Output only the lines below that start at the line containing "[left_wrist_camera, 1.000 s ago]" and end at the line containing "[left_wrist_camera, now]", with both ends kept.

• [Available data]
--- START ---

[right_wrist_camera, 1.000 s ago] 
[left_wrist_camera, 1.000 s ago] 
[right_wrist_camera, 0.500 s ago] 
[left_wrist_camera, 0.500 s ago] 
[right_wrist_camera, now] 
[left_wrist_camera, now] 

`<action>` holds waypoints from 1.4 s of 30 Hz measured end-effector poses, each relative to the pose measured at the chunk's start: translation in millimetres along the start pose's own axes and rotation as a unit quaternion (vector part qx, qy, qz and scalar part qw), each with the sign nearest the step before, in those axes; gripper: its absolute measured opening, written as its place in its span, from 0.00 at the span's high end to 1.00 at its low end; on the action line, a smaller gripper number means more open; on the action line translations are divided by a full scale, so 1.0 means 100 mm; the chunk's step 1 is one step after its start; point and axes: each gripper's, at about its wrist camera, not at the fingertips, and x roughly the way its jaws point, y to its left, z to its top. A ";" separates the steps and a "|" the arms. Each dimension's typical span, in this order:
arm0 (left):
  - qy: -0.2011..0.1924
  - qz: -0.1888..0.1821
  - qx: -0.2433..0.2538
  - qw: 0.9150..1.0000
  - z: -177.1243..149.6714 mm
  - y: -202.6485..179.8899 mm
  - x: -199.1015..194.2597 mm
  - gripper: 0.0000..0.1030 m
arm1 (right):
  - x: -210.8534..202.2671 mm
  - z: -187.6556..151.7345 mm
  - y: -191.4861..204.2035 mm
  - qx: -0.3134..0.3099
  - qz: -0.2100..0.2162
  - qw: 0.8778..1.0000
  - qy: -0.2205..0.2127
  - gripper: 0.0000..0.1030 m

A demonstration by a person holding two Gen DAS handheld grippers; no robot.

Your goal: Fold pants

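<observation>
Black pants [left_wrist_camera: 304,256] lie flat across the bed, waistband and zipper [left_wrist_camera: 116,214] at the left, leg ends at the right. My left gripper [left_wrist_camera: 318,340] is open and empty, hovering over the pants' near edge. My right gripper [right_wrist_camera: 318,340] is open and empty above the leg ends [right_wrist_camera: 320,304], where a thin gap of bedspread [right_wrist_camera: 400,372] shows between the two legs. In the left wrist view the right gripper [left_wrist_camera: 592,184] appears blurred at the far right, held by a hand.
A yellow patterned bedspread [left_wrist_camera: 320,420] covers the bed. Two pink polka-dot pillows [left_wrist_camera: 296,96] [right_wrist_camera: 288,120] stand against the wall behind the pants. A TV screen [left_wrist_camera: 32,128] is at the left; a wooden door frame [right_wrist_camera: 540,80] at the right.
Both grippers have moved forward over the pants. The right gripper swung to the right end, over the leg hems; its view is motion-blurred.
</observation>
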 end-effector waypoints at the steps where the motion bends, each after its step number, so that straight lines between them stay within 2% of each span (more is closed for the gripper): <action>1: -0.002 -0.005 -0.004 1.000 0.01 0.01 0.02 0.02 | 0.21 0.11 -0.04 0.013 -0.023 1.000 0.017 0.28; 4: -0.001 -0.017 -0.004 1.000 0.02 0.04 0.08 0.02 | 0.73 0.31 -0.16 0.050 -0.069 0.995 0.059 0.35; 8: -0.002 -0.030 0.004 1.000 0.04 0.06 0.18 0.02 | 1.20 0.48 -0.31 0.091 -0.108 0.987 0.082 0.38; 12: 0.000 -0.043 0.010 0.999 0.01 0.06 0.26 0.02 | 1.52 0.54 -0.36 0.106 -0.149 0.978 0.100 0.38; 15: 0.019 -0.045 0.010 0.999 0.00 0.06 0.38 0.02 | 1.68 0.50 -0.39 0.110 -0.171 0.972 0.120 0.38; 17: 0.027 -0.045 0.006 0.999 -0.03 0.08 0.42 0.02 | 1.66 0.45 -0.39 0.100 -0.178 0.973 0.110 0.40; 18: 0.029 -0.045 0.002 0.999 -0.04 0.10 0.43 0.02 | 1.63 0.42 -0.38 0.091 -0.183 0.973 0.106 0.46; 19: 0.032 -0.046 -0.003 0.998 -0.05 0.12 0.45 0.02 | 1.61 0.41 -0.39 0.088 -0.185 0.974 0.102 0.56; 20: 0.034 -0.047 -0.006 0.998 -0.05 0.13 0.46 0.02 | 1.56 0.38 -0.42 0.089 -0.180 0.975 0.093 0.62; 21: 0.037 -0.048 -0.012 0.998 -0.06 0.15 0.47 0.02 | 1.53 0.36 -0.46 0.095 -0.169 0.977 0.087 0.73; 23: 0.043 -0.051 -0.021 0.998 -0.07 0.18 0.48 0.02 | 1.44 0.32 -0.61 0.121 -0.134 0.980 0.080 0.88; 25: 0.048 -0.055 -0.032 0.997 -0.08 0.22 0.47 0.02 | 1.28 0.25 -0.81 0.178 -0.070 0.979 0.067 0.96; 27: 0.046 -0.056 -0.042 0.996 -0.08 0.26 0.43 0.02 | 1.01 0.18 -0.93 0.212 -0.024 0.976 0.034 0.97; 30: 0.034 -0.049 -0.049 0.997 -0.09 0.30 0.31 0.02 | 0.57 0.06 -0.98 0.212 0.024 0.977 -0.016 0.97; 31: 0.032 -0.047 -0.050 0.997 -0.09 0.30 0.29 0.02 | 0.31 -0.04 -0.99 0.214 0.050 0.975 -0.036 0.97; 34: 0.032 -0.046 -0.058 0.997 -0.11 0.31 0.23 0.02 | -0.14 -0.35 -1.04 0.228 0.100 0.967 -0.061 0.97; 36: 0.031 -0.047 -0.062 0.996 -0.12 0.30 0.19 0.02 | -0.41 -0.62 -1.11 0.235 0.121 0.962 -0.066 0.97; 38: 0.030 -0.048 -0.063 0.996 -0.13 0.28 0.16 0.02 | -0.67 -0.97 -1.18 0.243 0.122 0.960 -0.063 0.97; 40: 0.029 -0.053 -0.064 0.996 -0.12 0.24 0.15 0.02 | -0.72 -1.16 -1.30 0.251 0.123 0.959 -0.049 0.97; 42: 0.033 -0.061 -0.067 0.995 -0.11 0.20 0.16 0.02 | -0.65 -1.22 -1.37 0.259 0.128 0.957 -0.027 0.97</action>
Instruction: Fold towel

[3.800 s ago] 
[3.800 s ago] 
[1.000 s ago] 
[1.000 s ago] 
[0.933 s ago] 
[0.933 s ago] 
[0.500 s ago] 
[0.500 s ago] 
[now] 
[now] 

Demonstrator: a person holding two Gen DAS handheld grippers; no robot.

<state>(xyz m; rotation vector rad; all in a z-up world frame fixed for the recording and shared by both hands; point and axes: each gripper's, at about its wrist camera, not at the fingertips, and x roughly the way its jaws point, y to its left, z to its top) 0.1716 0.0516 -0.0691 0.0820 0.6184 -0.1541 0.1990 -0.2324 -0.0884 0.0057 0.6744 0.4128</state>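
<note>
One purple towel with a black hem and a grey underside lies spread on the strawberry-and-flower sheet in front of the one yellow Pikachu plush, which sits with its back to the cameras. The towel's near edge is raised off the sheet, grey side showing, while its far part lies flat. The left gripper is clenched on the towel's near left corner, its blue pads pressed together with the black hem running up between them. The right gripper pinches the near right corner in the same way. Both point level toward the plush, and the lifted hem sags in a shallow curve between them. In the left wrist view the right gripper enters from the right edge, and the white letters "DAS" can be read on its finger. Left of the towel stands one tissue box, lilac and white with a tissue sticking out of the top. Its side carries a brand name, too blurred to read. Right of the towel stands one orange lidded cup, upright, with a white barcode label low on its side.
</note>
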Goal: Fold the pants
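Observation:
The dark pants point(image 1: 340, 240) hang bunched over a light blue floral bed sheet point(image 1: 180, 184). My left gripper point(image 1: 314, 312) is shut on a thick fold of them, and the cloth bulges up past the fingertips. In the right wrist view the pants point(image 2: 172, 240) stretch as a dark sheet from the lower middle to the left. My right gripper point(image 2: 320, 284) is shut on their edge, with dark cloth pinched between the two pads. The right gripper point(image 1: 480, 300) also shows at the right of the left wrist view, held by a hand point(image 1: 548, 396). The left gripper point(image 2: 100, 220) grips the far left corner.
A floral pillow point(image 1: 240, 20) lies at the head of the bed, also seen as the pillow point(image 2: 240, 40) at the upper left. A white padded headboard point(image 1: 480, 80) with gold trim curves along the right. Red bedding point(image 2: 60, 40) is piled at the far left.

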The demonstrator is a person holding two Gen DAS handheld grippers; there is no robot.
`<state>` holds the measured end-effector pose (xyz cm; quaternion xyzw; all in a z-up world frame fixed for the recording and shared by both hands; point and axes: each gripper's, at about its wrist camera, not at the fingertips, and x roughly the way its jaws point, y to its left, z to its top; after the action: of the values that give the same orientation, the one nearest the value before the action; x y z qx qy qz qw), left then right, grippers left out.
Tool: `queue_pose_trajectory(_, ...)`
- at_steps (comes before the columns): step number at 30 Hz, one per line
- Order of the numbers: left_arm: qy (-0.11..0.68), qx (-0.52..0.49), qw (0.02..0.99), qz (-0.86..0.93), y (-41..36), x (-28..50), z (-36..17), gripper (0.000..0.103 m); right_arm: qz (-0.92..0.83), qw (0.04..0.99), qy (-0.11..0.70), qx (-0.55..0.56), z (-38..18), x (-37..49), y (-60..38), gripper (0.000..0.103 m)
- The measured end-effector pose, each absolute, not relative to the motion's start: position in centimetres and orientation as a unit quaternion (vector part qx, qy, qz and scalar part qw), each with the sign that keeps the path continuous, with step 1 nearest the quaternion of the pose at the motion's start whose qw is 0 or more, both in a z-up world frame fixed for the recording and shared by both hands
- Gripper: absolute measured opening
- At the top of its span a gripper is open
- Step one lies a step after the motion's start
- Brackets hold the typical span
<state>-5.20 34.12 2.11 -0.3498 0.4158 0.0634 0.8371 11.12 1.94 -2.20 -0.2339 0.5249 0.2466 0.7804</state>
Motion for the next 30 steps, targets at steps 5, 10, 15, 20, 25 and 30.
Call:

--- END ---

• [Result of the exercise]
[left_wrist_camera, 1.000 s ago] 
[right_wrist_camera, 0.500 s ago] 
[left_wrist_camera, 0.500 s ago] 
[right_wrist_camera, now] 
[left_wrist_camera, now] 

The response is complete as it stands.